Megaloblastic pancytopenia due to cobalamin and folate deficiency occurs usually in the age group of 10-30 years with female preponderance. The predominant symptoms are fatigue, anorexia and gastritis, low grade fever, shortness of breath, palpitations and mild jaundice . Common physical findings include pallor (85%), glossitis (29%), and mild icterus (25%) and generalized hyper pigmentation (18%) . Although commonly encountered in clinical practice, knuckle hyper pigmentation has been rarely reported as the presenting manifestation of vitamin B12 deficiency. Hyperpigmentation of the extremities especially over the dorsum of the hands and feet, with accentuation over the inter-phalangeal joints and terminal phalanges associated with pigmentation of oral mucosa is characteristic of vitamin B12 deficiency .
Besides vitamin B12 deficiency, knuckle hyper pigmentation may be a part of the generalized hyper pigmentation as seen in certain ethnic groups, Addison’s disease, thyroid disease, hemochromatosis and rarely homocystinuria.

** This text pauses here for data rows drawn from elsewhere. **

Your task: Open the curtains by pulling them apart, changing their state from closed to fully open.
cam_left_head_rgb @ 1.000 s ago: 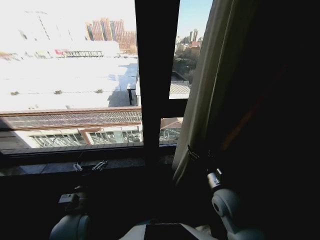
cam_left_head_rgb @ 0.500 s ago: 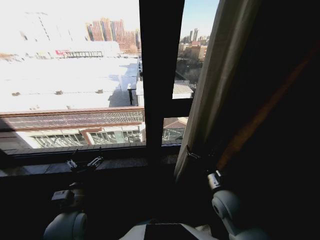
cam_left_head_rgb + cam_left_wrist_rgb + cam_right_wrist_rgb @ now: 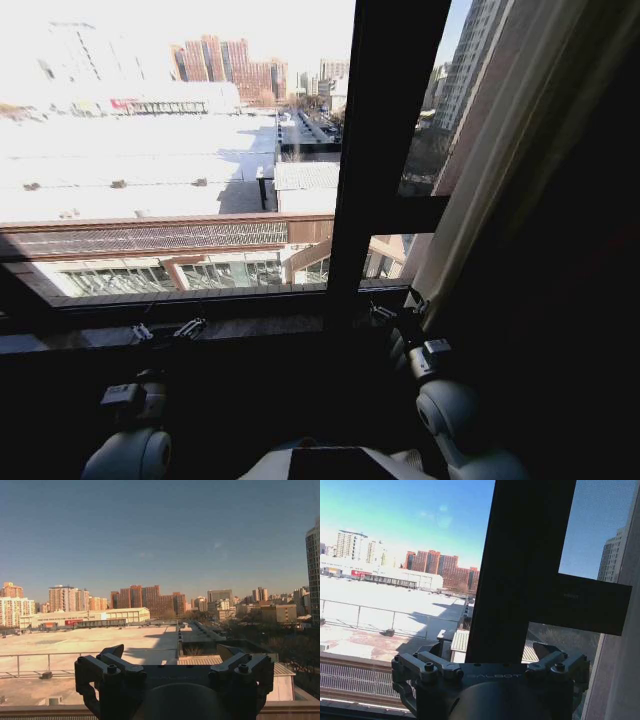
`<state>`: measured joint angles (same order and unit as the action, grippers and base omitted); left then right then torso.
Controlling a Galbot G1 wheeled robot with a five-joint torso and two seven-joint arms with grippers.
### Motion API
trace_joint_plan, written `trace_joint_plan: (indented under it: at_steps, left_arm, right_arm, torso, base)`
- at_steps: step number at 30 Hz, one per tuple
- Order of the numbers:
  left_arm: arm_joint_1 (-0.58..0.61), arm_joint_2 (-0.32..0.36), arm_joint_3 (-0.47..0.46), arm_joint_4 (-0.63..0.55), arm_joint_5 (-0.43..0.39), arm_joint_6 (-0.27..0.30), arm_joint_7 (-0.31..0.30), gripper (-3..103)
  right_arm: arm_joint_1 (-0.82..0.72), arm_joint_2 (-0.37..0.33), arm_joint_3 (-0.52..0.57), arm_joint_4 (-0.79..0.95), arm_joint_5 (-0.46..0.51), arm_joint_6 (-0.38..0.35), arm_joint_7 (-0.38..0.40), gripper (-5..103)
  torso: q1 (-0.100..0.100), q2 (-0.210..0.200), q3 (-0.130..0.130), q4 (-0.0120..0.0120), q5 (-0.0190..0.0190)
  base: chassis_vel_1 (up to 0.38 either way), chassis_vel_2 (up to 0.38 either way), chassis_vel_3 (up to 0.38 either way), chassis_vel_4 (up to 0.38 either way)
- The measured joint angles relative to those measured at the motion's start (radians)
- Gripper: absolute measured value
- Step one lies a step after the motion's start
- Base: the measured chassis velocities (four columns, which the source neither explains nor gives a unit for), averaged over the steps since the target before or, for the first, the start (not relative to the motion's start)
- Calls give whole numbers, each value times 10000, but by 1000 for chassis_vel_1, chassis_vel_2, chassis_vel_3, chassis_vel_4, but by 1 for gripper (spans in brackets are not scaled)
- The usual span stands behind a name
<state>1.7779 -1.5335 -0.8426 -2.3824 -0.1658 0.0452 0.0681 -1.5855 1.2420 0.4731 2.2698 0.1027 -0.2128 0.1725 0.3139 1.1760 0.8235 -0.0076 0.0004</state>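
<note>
The curtains [image 3: 500, 170] show as one pale pleated panel bunched at the right of the window, slanting from the top right down to the sill. Its edge also shows in the right wrist view [image 3: 620, 680]. My right gripper [image 3: 398, 312] sits low at the sill, just beside the panel's bottom edge. In its wrist view the right gripper [image 3: 489, 652] is open with nothing between its fingers. My left gripper [image 3: 165, 329] is held at the sill on the left, far from the fabric. The left wrist view shows it [image 3: 170, 655] open and facing bare glass.
A thick black window frame bar [image 3: 385, 150] stands upright just left of the curtain, with a crossbar [image 3: 400, 215] at mid height. A dark stone sill [image 3: 250, 325] runs along below the glass. The area right of the curtain is dark.
The frame bar and the curtain have both slid to the right in the head view while the far buildings stayed put, so the camera has moved. The right gripper sits slightly further right.
</note>
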Motion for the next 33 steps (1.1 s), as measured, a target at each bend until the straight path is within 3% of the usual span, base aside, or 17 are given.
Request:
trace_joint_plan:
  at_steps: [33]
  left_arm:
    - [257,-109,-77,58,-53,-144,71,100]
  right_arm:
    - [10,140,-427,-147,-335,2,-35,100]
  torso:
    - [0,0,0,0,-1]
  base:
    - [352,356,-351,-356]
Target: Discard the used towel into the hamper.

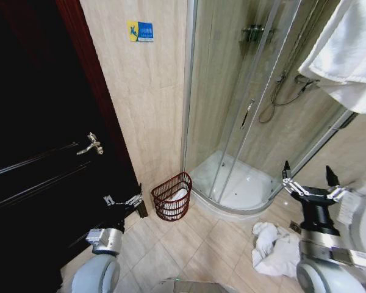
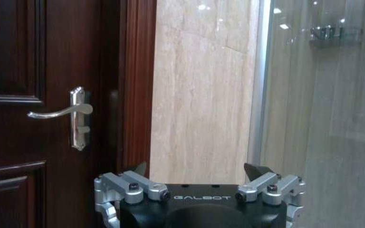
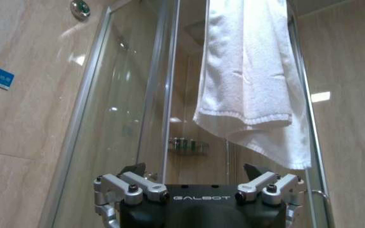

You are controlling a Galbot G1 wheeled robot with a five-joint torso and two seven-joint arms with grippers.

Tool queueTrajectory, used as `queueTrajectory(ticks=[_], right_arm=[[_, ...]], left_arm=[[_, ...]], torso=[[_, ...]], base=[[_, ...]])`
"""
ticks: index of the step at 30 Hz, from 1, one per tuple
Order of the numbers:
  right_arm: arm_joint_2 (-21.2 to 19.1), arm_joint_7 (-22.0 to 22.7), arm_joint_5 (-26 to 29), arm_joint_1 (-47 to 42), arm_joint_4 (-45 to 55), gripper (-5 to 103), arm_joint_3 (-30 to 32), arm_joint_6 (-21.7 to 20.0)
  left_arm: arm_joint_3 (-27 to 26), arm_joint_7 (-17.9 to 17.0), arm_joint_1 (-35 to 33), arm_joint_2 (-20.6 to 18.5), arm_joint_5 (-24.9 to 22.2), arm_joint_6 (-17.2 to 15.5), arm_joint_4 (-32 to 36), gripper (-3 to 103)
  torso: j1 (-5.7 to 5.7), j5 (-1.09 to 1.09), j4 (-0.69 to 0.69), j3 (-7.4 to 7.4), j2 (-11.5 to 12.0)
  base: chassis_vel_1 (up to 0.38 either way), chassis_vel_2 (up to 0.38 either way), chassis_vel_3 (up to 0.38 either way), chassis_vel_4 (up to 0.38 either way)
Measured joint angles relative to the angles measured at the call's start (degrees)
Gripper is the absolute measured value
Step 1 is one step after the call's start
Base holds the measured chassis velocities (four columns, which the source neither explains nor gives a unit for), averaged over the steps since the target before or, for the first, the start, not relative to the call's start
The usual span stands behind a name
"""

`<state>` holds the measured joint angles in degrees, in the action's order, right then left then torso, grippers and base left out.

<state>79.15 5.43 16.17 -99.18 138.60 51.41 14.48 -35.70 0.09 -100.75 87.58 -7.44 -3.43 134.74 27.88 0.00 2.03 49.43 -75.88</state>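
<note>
Left gripper (image 1: 123,199) is hanging low by the dark door (image 1: 43,165), fingers apart, holding nothing; in its wrist view it is facing the door handle (image 2: 62,113) and the tiled wall. Hamper (image 1: 172,196) is sitting on the floor against the wall, just beside the shower tray (image 1: 241,189). Something white is already lying in it, probably cloth. Further right a crumpled white towel (image 1: 273,247) is lying on the floor tiles, well apart from the hamper, near the right arm. Judged as soft, light and floppy, it is best pinched at a raised fold on top. Right gripper (image 1: 311,189) is sitting above that towel, fingers spread, empty. Another towel (image 3: 252,80) is hanging over the shower glass, in front of the right wrist camera.
</note>
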Motion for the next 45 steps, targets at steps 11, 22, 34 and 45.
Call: queueTrajectory(ticks=[11,22,34,45], right_arm=[[0.0,-0.4,0.9,-0.3,-1.1,100,1.2,0.6],[0.3,-0.8,1.0,-0.3,-1.6,100,1.0,0.9],[0.4,-1.6,1.0,-0.3,-1.4,100,0.5,0.9],[0.2,-1.6,1.1,-0.4,-1.7,100,1.1,1.0]], left_arm=[[0.0,0.0,0.0,0.0,0.0,0.0,0.0,100],[0.0,-0.1,0.0,0.0,0.0,0.0,0.0,100],[0.0,-0.1,0.0,0.0,0.0,0.0,-0.1,100],[0.0,0.0,0.0,0.0,0.0,0.0,-0.1,100]], torso=[[0.0,0.01,0.0,0.0,0.0],[0.0,0.0,0.0,0.0,0.0],[0.0,0.01,0.0,0.0,0.0],[0.0,0.01,0.0,0.0,0.0]], base=[[-0.022,-0.016,0.014,0.009],[-0.016,-0.018,0.02,0.021],[-0.114,-0.109,0.107,0.106],[-0.233,-0.255,0.249,0.248]])
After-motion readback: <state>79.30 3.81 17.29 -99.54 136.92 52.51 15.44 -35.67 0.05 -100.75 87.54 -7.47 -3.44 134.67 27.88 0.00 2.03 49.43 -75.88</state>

The generally accepted mechanism of this pigmentation is an increase in the melanin synthesis . The other hypothesis proposed are 1) Deficiency of vitamin B12 decreases the level of reduced glutathione, which activate tyrosinase and thus leads to transfer to melanosomes. 2) Defect in the melanin transfer between melanocytes and keratinocytes, resulting in pigmentary incontinence .

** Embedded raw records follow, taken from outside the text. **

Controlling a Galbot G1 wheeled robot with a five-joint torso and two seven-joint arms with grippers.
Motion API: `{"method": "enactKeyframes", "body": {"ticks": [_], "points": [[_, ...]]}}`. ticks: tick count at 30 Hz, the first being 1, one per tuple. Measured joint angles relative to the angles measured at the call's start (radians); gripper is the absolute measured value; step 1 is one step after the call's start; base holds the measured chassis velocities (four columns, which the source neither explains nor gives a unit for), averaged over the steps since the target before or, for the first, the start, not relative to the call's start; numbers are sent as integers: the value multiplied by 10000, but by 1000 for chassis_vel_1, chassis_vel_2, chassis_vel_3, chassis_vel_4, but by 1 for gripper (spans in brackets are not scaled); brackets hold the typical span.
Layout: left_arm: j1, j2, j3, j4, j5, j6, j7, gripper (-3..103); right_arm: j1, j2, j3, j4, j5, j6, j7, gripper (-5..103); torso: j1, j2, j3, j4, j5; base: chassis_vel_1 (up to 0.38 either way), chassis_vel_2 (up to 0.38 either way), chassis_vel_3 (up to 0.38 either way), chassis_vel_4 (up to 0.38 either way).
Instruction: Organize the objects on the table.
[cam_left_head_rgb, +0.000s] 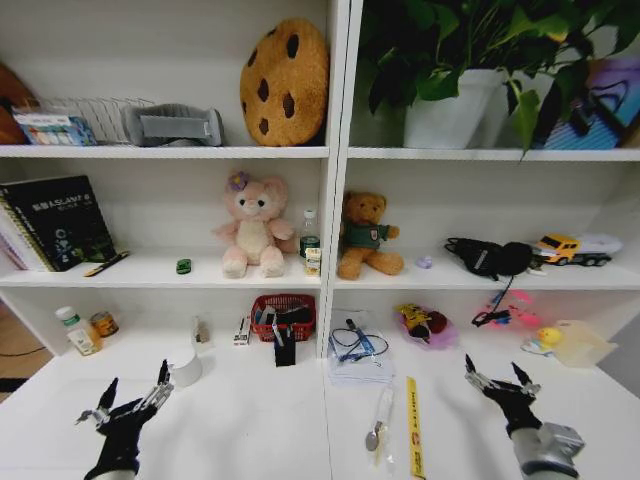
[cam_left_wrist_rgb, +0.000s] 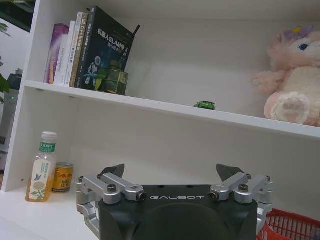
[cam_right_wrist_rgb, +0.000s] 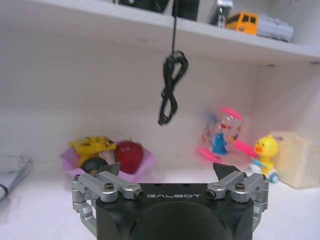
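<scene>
Yellow ruler (cam_left_head_rgb: 411, 425) lies lower centre-right on table (cam_left_head_rgb: 250, 430), long axis running toward shelves. Right gripper (cam_left_head_rgb: 497, 379) is nearer, ruler to its left; jaws spread wide, empty. Left gripper (cam_left_head_rgb: 130, 398) lower left, likewise open, empty.

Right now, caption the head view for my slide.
Both grippers, left and right, hover open over the white desk, yellow ruler between them.

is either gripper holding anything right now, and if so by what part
Nothing is held. The left gripper and the right gripper both hover open over the table, with nothing between their fingers.
</scene>
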Motion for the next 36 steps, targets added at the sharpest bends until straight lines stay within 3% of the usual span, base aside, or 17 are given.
{"method": "enactKeyframes", "body": {"ticks": [19,28,31,32,36], "points": [[33,-45,6,-116,98,56,-29,100,1436,-509,-127,-2320,934,-11,165,102,0,0,0,5,-1,0,0,0,0],[19,-24,59,-183,163,118,-63,100,1649,-509,-471,-2869,877,106,-7,79,0,1,0,3,-1,0,0,0,0],[15,-6,68,-181,184,121,-66,100,1668,-478,-482,-2907,860,158,-9,62,0,1,0,4,-1,0,0,0,0],[15,-6,68,-181,184,121,-66,100,1668,-478,-482,-2907,860,158,-9,62,0,1,0,4,-1,0,0,0,0],[39,10,62,-161,175,111,-60,100,1608,-452,-440,-2936,846,290,-9,46,0,1,0,3,-1,0,0,0,0]]}}
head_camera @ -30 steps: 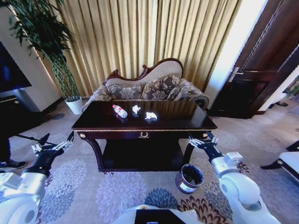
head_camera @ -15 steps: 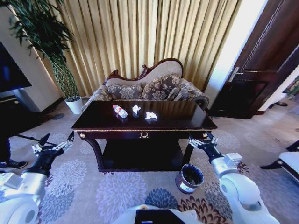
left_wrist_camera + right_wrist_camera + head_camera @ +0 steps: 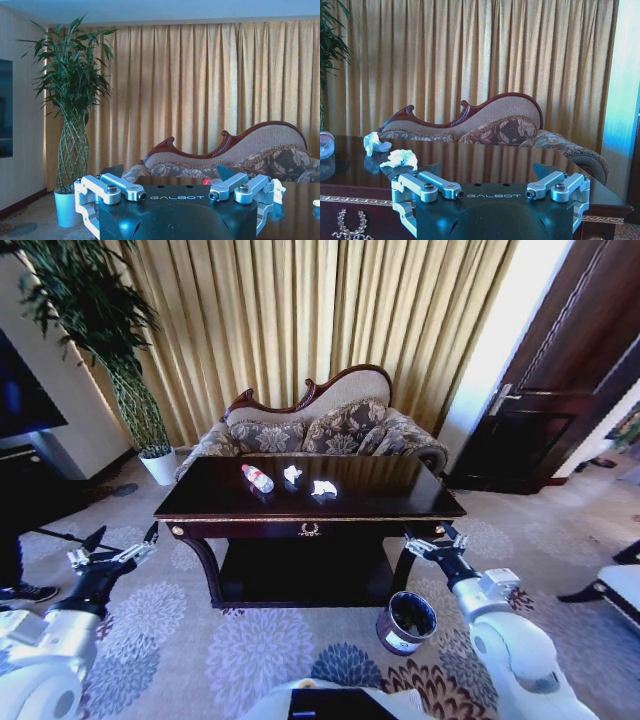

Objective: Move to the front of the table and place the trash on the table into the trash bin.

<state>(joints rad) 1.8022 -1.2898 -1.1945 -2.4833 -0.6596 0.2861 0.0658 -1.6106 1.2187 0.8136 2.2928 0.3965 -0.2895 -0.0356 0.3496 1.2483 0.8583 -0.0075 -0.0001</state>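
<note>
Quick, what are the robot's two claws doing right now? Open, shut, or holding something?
Left gripper: open, holding nothing, low beside the table.
Right gripper: open, holding nothing, by the table's front corner.

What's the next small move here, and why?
Probably roll the base a little closer to the table. Both grippers, left and right, hang open and empty below the tabletop edge, while the bottle and two paper wads lie toward the table's far side. The trash bin stands on the carpet by the right arm.
</note>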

The main source of vitamin B12 (cobalamin) in humans is the consumption of meat, poultry and dairy products. The recommended dietary allowance for a standard adult is 2.4μg/day. Generally vitamin B12 deficiency is seen in nutritionally poor diet in low socio-economic groups, vegans and vegetarians, pernicious anemia, chronic drug intake (e.g. phenytoin and acid-suppressing medication), increased requirements during growth and pregnancy and in malabsorption syndromes . It is also observed in patients with eating disorderslike anorexia nervosa, bulimia nervosa, pica or other psychiatric disorders.
Knuckle hyperpigmentation associated with vitamin B12 deficiency may have additional features of myeloneuropathy of posterior and lateral columns, white matter demyelination and cognitive impairment, cranial and peripheral or autonomic neuropathy. Other cutaneous changes observed with B12 deficiency include atrophic glossitis, brittle hair, dermatitis and recurrent angular stomatitis and cheilosis and uncommonly vitiligo .

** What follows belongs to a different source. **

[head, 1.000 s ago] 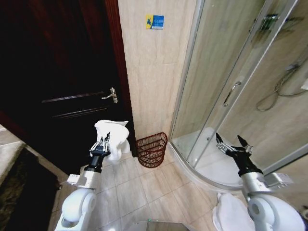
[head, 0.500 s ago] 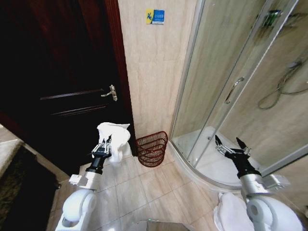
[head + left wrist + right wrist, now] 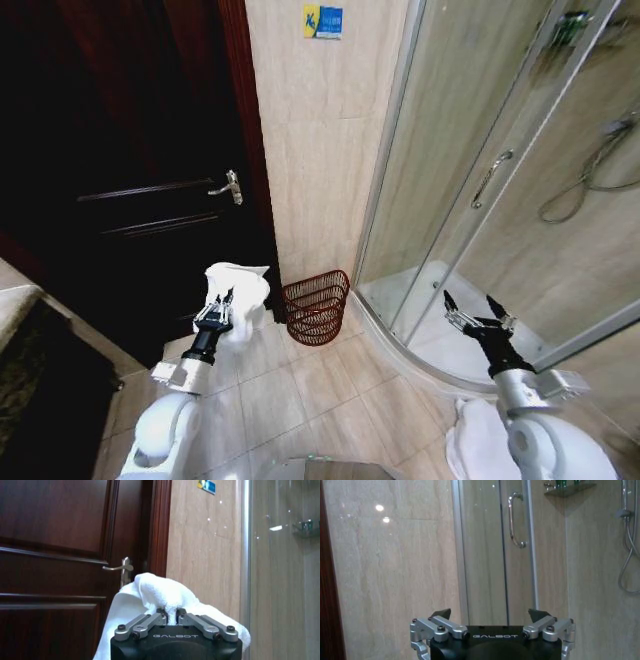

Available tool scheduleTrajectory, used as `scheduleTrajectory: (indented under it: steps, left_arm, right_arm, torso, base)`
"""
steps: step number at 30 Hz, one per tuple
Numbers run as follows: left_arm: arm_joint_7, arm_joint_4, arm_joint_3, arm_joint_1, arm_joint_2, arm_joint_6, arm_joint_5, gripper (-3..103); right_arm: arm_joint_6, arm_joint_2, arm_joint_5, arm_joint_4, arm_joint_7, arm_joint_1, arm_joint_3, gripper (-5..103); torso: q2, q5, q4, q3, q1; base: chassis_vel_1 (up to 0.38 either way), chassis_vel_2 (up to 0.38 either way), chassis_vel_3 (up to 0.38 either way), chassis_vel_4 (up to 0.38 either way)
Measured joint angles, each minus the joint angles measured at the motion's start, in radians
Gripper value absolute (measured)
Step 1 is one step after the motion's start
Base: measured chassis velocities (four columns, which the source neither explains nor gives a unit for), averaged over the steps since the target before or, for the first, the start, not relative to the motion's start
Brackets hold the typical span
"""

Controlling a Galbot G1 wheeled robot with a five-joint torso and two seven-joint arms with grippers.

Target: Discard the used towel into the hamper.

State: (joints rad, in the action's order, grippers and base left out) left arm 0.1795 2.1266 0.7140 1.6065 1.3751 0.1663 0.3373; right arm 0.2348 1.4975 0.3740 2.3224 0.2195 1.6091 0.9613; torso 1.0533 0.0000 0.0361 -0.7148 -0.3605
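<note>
A white towel (image 3: 238, 290) hangs bunched from my left gripper (image 3: 218, 309), which is shut on it at about knee height, left of the hamper. The hamper (image 3: 316, 307) is a small round reddish-brown openwork basket on the tiled floor against the beige wall, between the door and the shower. In the left wrist view the towel (image 3: 160, 596) rises above the shut left gripper (image 3: 171, 614) in front of the dark door. My right gripper (image 3: 476, 312) stands open and holds nothing, low at the right before the shower; in its wrist view the right gripper (image 3: 490, 614) faces the glass shower door.
A dark wooden door (image 3: 130, 160) with a metal handle (image 3: 228, 187) stands at the left. A curved glass shower enclosure (image 3: 500, 180) with a raised white base fills the right. A white bundle (image 3: 478, 448) lies on the floor by my right arm. Tiled floor lies open before the hamper.
The whole head view has shifted: the camera has moved closer and slightly left. My left gripper still holds the towel and the right stays open; the hamper stays where it was.
</note>
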Motion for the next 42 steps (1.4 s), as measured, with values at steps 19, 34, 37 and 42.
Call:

In our patient, combined folate and cobalamin deficiency was present, and although the typical hyperpigmentation was attributable to cobalamin deficiency, the contribution of folate deficiency cannot be completely ignored. Indeed, rarely hyper pigmentation may be associated with isolated folate deficiency; very few such cases have been reported in alcoholics and pregnant women.
Vitamin B12 deficiency is very common in the general population. Its manifestations range from subtle signs to grave neurological features. Hyperpigmentation is typically seen in many vitamin B12 deficient individuals. Nutritional counseling and supplementation is very important to arrest the progression of the disease.